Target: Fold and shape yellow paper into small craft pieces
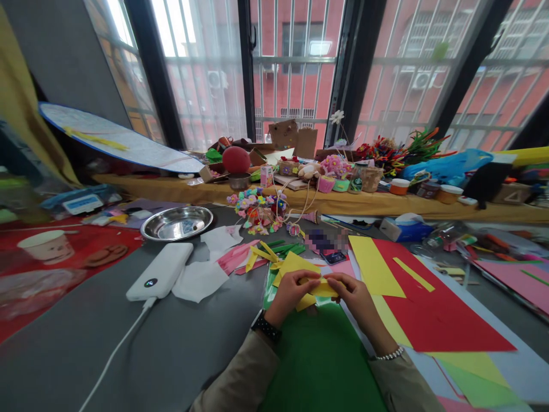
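Between my two hands is a small piece of yellow paper [324, 288], pinched near its upper edge. My left hand [294, 292], with a dark wristband, is closed on its left side. On its right side my right hand [352, 294], with a beaded bracelet, is closed too; the fingertips nearly meet. Other yellow paper pieces [297, 263] lie just behind and under the hands. Green paper [321, 360] spreads below them. Yellow folded strips [257, 254] and green strips [285, 249] lie beyond, to the left.
A white power bank [160, 272] with a cable and a metal plate [150, 233] lie left. Red paper [446, 309] and a yellow sheet [377, 263] are stacked right. Behind stand colourful craft flowers [259, 209], a phone [333, 257] and a crowded sill [180, 194].
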Available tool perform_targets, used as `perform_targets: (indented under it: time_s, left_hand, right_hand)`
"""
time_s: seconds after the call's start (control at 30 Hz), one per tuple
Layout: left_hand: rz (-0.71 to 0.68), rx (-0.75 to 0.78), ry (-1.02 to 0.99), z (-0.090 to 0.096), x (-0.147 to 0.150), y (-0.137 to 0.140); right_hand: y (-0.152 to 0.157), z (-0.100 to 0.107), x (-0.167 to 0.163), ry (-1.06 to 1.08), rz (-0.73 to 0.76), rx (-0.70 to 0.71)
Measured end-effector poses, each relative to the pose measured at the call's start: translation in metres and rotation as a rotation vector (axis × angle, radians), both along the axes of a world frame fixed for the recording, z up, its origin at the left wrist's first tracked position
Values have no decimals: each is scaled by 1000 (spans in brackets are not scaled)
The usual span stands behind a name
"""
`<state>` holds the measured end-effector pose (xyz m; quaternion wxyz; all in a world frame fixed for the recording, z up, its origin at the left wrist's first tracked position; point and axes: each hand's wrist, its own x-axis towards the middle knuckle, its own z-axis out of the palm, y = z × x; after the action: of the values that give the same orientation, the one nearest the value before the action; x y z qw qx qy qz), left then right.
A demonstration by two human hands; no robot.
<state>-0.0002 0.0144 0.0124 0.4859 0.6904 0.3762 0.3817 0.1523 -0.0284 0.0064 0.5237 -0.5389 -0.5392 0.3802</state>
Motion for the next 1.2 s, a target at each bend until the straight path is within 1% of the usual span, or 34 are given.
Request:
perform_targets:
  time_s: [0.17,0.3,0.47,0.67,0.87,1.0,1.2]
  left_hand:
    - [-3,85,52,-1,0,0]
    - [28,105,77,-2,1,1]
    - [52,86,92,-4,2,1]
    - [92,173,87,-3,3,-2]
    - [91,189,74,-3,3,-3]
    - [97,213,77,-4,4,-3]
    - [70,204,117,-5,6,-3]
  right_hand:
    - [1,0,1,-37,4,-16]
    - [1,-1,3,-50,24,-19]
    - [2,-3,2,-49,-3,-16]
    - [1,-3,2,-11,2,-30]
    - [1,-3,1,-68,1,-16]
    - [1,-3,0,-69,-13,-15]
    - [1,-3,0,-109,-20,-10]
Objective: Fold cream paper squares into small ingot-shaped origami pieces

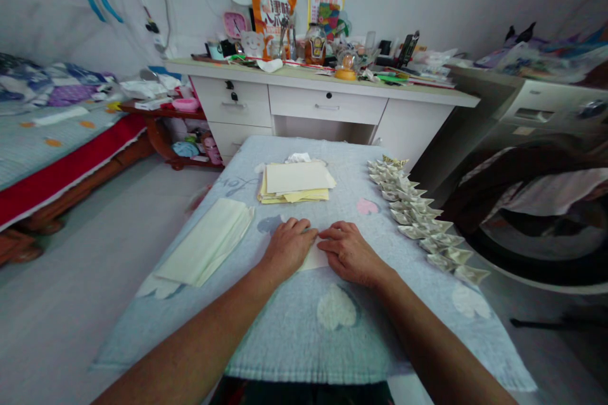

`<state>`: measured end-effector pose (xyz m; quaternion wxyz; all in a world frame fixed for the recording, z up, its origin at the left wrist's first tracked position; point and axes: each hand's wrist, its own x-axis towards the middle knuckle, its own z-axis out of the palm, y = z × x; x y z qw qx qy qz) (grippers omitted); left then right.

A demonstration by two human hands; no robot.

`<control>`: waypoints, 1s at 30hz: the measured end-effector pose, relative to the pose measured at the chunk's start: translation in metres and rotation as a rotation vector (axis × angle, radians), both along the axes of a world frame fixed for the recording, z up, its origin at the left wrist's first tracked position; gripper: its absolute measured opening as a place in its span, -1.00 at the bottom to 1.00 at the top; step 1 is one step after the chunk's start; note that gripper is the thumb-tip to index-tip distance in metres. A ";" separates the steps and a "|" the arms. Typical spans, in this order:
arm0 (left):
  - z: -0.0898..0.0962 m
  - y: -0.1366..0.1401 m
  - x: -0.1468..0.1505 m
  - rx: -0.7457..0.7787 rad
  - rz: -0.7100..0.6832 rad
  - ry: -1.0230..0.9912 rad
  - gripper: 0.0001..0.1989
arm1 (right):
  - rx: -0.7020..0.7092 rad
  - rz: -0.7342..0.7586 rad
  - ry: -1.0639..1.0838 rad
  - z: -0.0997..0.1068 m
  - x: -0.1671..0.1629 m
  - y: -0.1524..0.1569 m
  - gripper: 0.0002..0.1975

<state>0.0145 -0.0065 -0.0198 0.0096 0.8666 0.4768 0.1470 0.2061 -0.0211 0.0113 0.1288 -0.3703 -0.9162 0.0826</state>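
Observation:
A small pale sheet of paper lies on the cloth-covered table, mostly covered by my fingers. My left hand is closed, its curled fingers pressing on the paper's upper left part. Facing it, my right hand has its fingers bent together and grips the paper's right side; the fingertips of both hands nearly meet. Just beyond my hands sits a stack of cream and yellow paper. To the left lies a longer pile of pale paper sheets. Rows of folded paper boats run down the right side.
A light blue patterned cloth covers the table. Behind it stands a white desk crowded with jars, a pink clock and an orange snack bag. A bed is at left, a washing machine at right.

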 end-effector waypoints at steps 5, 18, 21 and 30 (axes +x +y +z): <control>0.001 -0.001 0.000 0.005 0.007 0.036 -0.79 | 0.015 -0.004 -0.096 0.009 0.001 -0.005 -0.77; 0.002 -0.001 -0.001 -0.031 0.006 0.005 -0.76 | -0.025 -0.092 -0.120 0.011 0.039 -0.043 -0.57; -0.003 0.000 -0.002 -0.021 0.009 -0.022 -0.76 | -0.043 -0.098 -0.113 0.018 0.043 -0.044 -0.69; -0.008 0.005 -0.005 -0.049 0.002 -0.178 -0.62 | -0.033 -0.135 0.033 0.019 0.010 -0.004 -0.80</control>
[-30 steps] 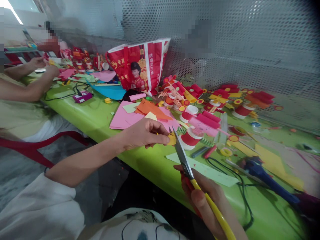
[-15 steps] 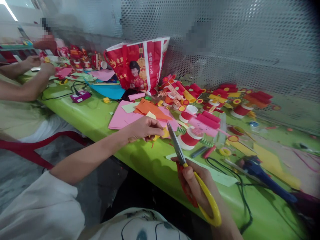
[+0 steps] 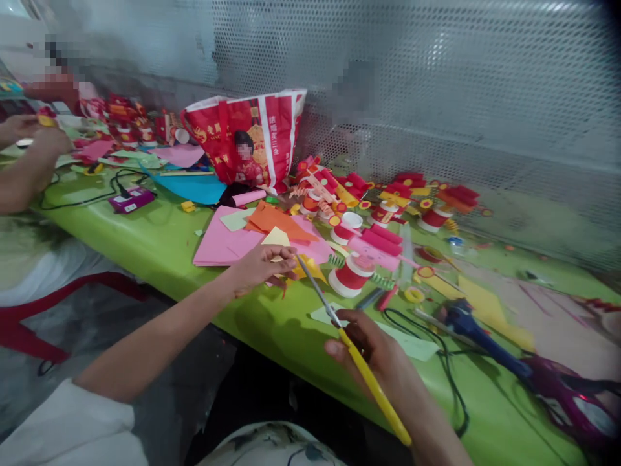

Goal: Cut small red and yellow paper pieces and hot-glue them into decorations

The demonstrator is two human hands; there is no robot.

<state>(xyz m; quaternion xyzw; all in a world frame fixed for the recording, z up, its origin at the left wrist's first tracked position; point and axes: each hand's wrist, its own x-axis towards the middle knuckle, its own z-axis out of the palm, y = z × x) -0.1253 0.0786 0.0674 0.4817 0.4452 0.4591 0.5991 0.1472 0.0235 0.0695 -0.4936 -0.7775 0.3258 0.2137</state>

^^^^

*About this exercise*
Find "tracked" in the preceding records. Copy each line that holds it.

*Solution*
Measured end-effector poses, each relative to the pose measured at the call's start: translation in metres and rotation as a rotation vector (axis × angle, radians), both along the axes of a world frame fixed for the recording, z up, its origin at the left wrist's first tracked position
`<state>` holds the measured end-effector pose (xyz m; quaternion wxyz; all in a world frame fixed for the recording, z up, its origin at the left wrist's first tracked position; point and axes: each hand's wrist, its own x-axis towards the middle knuckle, its own z-axis out of the palm, y = z × x; after the action: of the values that give the same orientation, the one nearest the value before the action; x y z qw qx qy qz), left then right.
`<state>`: measured end-effector pose (xyz m; quaternion wxyz; all in a world frame fixed for the recording, z up, its origin at the left wrist's first tracked position; point and axes: each hand's wrist, its own x-axis towards the middle knuckle, its own z-axis out of the palm, y = z × x; x y z qw qx qy qz) (grippers omitted); left then right.
`<control>`: waypoints, 1s at 30hz: the measured end-effector pose, relative to the pose measured at the chunk's start: translation in metres and rotation as a rotation vector (axis × angle, radians), both along the axes of a world frame fixed for the recording, z up, its origin at the left wrist's first tracked position; gripper: its absolute measured opening as a place in its span, -1.00 at the bottom to 1.00 at the top; step 1 is one step after the chunk's start; note that gripper is the thumb-tip to index-tip distance in metres. A ";" separates the steps and a "|" the arms. Typical spans, in this order:
<state>(xyz m; quaternion xyzw; all in a world frame fixed for the recording, z up, its origin at the left wrist's first tracked position; point and axes: each hand's wrist, its own x-axis towards the middle knuckle, its own z-axis out of the palm, y = z × x) -0.1253 0.0786 0.0674 0.4817 0.4452 0.4591 0.5991 0.1472 0.0235 0.0695 -0.4936 -0.7775 0.3258 0.2137</state>

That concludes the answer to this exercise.